→ **Raw data**
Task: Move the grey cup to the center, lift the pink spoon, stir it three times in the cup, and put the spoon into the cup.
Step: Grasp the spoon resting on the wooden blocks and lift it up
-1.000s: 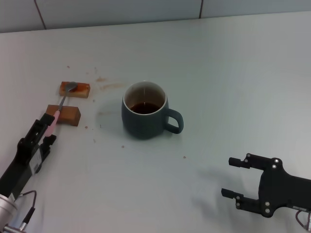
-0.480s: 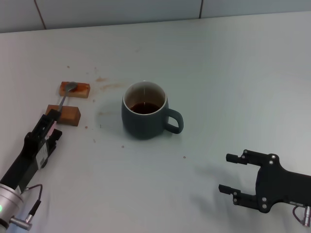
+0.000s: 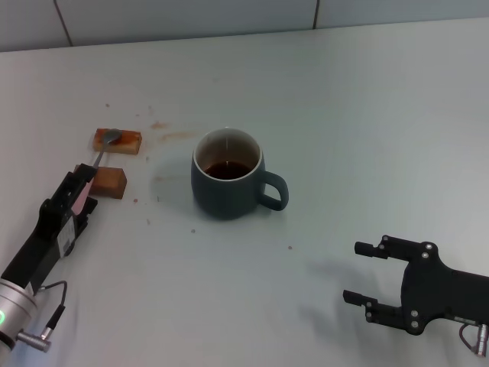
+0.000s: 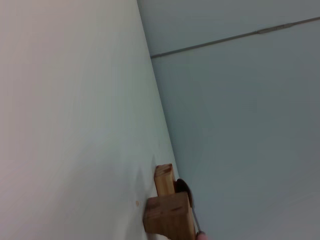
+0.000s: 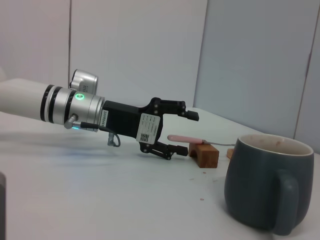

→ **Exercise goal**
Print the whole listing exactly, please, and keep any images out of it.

→ **Exercise result**
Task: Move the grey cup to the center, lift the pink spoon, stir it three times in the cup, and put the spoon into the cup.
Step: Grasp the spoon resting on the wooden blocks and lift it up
-1.000s: 
-0.480s: 
+0.000s: 
+0.000s: 
+0.000s: 

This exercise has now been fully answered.